La vida es como las candelas, se van derritiendo hasta que se quema el último cachito de pabilo; siempre y cuando no venga un viento malvado y frío y la apague antes de lo que uno deseara, antes de tiempo. Hay candelas grandes, chicas y medianas, cirios pascuales y velitas de cumpleaños, ¿de qué dependerá? No tengo la menor idea.
Hay vidas que alumbran la vida de otros, aunque también, hay vidas que achicharran lo que tocan… pero todas alumbran, para bien o para mal y todas están hechos de lo mismo: cera y una mechita que prendió con nuestro primer chillido al entrar a la vida. De ahí pa’ delante empezarán a darnos forma o a deformarnos. Obviamente iremos alumbrado de acuerdo a la torcida que nos dieron, a como nos conformó nuestra circunstancia de vida. Esto es lo que hace que cada uno de nosotros seamos únicos, distintos.

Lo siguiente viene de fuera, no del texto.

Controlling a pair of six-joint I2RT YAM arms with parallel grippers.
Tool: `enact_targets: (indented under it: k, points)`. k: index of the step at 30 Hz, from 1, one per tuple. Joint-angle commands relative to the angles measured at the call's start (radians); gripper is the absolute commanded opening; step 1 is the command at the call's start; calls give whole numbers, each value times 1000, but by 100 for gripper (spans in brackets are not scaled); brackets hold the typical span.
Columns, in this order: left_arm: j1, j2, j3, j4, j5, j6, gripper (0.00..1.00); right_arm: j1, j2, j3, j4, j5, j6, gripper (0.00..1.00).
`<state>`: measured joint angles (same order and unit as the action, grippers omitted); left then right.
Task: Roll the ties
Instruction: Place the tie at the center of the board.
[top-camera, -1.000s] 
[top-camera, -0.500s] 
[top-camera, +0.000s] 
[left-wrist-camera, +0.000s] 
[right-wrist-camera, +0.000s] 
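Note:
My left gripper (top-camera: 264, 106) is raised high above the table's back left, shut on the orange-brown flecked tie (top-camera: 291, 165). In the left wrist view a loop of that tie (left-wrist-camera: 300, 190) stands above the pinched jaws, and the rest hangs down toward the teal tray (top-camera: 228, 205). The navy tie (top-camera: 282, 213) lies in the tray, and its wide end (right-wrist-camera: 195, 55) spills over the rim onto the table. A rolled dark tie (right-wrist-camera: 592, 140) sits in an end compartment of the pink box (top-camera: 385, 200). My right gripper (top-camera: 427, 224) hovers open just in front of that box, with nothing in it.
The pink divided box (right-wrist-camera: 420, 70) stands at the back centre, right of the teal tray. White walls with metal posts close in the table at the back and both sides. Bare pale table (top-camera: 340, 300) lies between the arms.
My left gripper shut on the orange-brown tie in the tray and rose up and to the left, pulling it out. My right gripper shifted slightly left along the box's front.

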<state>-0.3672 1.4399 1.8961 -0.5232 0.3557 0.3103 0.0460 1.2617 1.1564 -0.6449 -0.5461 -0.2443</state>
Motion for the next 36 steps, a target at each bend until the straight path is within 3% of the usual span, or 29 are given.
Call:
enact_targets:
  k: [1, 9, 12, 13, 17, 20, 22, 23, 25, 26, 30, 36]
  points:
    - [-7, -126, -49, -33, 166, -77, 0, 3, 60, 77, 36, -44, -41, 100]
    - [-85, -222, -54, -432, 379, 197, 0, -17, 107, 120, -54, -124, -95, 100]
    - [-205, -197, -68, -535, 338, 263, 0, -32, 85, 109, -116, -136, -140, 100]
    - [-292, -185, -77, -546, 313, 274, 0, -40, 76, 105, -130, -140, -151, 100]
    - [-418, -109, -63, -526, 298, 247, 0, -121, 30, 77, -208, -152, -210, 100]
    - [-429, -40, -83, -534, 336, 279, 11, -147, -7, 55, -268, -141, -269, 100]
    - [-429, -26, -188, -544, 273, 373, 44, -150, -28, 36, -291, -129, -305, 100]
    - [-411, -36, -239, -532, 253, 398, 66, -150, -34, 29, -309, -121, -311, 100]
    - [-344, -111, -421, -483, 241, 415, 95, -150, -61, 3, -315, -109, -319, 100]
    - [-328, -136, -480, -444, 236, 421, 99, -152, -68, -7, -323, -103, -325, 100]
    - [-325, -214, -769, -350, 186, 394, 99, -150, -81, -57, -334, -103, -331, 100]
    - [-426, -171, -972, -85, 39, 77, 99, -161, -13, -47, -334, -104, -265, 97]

Pero eso sí, si el macegual que tenemos enfrente no piensa como uno, lo consideramos un tarado, loco, débil de carácter, enojón, mala onda, etcétera, etcétera. Jamás tomamos en cuenta que somos resultado de nuestros primeros años, que nos torcieron, nos doblaron o de plano nos hicieron rosca. Agrégale a esto los palos y los calambres que te va dando la “veladoesca” vida; acabamos siendo lo que nunca hubiéramos querido ser ni vivir: en pocas palabras, conforme se va uno derritiendo, al paso de los años, te das cuenta que no sabes ni como llegaste a ser lo que crees que eres ni lo que en realidad eres.
Y es que está canijo que la veladora esté consciente de que ella, la veladora, es luz y que lo que ve son simples sombras de su calenturienta imaginación.
Ahora si prefieres pensar que esta vida es “un camote” en lugar de una velita con luz, estás muy en tu derecho.